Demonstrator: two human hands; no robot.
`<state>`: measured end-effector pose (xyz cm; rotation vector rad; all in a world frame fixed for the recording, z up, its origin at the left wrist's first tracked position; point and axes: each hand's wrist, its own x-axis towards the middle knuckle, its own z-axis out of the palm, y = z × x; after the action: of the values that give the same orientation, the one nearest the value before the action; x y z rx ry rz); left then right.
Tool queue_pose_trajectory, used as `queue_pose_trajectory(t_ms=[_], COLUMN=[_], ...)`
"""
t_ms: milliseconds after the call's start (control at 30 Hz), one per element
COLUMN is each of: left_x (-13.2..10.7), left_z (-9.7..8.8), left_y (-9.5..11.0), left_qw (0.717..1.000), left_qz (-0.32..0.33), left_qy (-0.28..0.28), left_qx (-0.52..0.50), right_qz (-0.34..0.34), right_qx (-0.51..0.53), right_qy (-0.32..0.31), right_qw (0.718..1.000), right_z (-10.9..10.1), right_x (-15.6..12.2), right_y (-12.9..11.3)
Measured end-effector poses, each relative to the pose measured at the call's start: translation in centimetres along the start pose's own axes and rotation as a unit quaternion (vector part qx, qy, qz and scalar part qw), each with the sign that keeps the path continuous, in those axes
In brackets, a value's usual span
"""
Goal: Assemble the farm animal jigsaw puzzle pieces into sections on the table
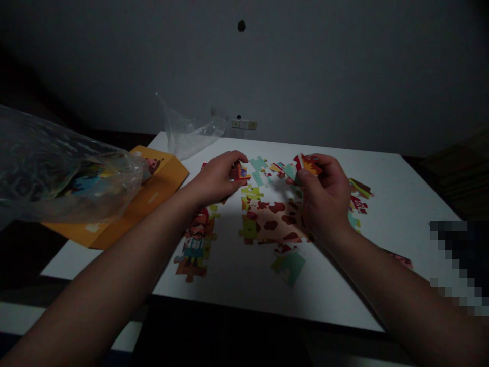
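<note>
We've got the cow section (275,221) and farmer section (195,239) joined on the table (382,204); loose pieces (267,171) remain. Left hand (216,178) pinches a red piece (240,172), right hand (324,196) grips an orange piece (308,165).

Off at about 9 o'clock a crinkled clear plastic bag (57,168) sat over an orange cardboard box (153,196) hanging off the white table's (401,204) left edge. Another clear bag (189,133) was slumped at 11 o'clock by the far edge. On the grey wall (324,76) behind, a small socket strip (244,124), with a dark hole (241,25) at 12 o'clock.
</note>
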<state>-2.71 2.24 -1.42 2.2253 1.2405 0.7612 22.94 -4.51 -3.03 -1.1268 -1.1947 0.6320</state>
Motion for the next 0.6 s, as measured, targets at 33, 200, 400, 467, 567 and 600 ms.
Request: queue_pose_trajectory(t_ms=[33, 200, 400, 467, 567, 600], left_x=[-0.1, -0.3, -0.1, 0.0, 0.2, 0.2], left_z=[0.1, 0.5, 0.4, 0.6, 0.7, 0.6], left_y=[0.0, 0.2, 0.1, 0.2, 0.8, 1.1], left_qw=[1.0, 1.0, 0.999, 0.995, 0.961, 0.945], left_qz=[-0.006, -0.013, -0.016, -0.03, -0.068, -0.075], left_qy=[-0.003, -0.007, -0.006, 0.002, -0.005, -0.014], left_qx=[-0.012, -0.026, -0.033, -0.091, -0.267, -0.317], right_qz=[0.002, -0.005, -0.018, -0.012, 0.026, 0.038], right_qx=[0.002, 0.029, 0.036, 0.046, 0.013, -0.007], right_qy=[0.001, 0.005, 0.005, 0.0, -0.059, -0.093], right_qw=[1.0, 1.0, 0.999, 0.999, 0.998, 0.995], right_z=[0.0, 0.0, 0.0, -0.1, -0.4, -0.5], right_x=[0.0, -0.1, -0.1, 0.0, 0.0, 0.0], right_y=[-0.1, -0.1, 0.2, 0.1, -0.5, -0.8])
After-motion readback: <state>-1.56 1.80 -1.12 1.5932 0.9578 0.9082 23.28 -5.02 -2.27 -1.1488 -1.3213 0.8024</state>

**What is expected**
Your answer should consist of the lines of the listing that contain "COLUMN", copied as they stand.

**Response area**
Tool queue_pose_trajectory, used as `queue_pose_trajectory(t_ms=[_], COLUMN=[_], ...)`
COLUMN is each of: left_x (-13.2..10.7), left_z (-9.7..8.8), left_y (-9.5..11.0), left_qw (0.717..1.000), left_qz (-0.32..0.33), left_qy (-0.28..0.28), left_qx (-0.52..0.50), right_qz (-0.34..0.34), right_qx (-0.51..0.53), right_qy (-0.32..0.31), right_qw (0.718..1.000), right_z (-10.9..10.1), right_x (-15.6..12.2), right_y (-12.9..11.3)

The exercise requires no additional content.